The Day After 10.0: ‘Death by 1000 cuts,’ as Oilers continue horrific season-opening skid with loss to Nashville

Photo credit:Perry Nelson-USA TODAY Sports
Zach Laing
7 months ago
Summarizing the Edmonton Oilers’ start to the season daily isn’t exactly the easiest task.
Weak goaltending has plummeted the gall of the team, shaky defence has caused confounding errors, and a shockingly absent offence has offered the Oilers eight of 10 games to start the season.
On Saturday afternoon, all three played their parts in the Oilers’ 5-2 loss to the Nashville Predators.
Connor McDavid, however, offered up what he saw wrong.
“It’s just death by 1000 cuts,” he said. “That’s what it feels like. One mistake, and it cost us, another little mistake, and it kind of just snowballs.”

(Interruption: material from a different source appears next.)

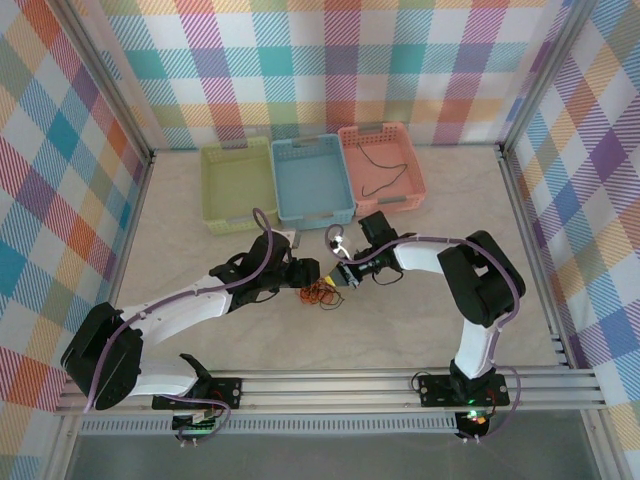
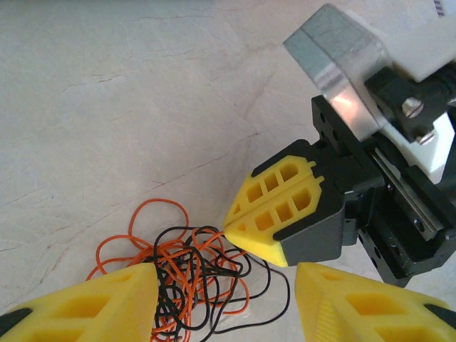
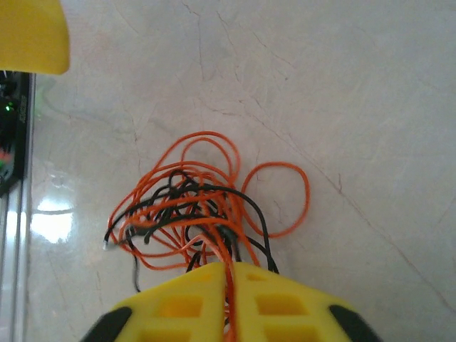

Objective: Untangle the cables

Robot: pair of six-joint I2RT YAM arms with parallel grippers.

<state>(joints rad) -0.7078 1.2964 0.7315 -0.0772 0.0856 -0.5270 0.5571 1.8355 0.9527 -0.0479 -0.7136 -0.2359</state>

Edmonton started strong Saturday with a good first 10 minutes, earning them a power play, where the Oilers’ second unit got them on the board thanks to a Darnell Nurse shot. One mistake that followed a minute later saw Filip Forsberg wrap one around the back of the net and past Jack Campbell.
“That’s not a good sign for our group, the shift after a goal,” said Oilers head coach Jay Woodcroft. “Whether you score it or give it up, it’s an important one. I thought we lost a lot of puck battles today. I didn’t like that.
“Our puck play wasn’t good enough today. To a man, not good enough from everybody.”
Damning words, but we’ve heard that already this year. Woodcroft’s comments would summarize the rest of the game for the Oilers, who fell to 1-5-1 on home ice.
The loss yesterday now marks the Oilers’ second-worst start at home regarding standings points earned through their first seven home games. The only worse season came in 2013-14, when the Oilers went 1-6, finishing the year with a .409 points percentage and the third-fewest standings points.
In the modern era, there have been 52 teams that have won just one game through their first 10 games of the season. Of them, 11 made the playoffs, six were bounced in the first round of the post-season, and one would make it to the conference finals: the 2003-04 San Jose Sharks, who fell in six games to the Calgary Flames.
The Oilers are far from the team we see on the ice right now, and as I’ve continued to hammer home in these Day After articles, there are lots of good signs that suggest they can get out of being knee-deep in the muck. The mathematical law of averages says the Oilers are unlikely to shoot 8.08 percent in all situations and will likely get back to the ~11 percent mark they carried for the three years prior. It also suggests that their .864 team save percentage, similarly, will get closer to the .905 mark they had over the three years prior.
That being said, none of these things will improve back to the marks they should be if the Oilers don’t fix the flaws in their game.
“We know how good we can be, and we know what’s causing us to be in this spot,” said Zach Hyman. “There’s no magic pill; we just have to go out there and fix it. That’s the frustrating part: we haven’t fixed those errors that continue to come up in our game.
“We have the recipe, we know what to do. We just have to go out and do it.”
Edmonton will have a chance to do so on the road, as they are set to embark on a three-game road trip through next week. It will take them to Vancouver Monday night, San Jose Thursday, and Seattle Saturday.
They will look to quell the Canucks’ electric start to the season and hope on Thursday they can find a way to get two points against the Sharks, who haven’t won a single game all season. The Kraken, meanwhile, have had a tepid start to their campaign, and Edmonton will hope to jump on them.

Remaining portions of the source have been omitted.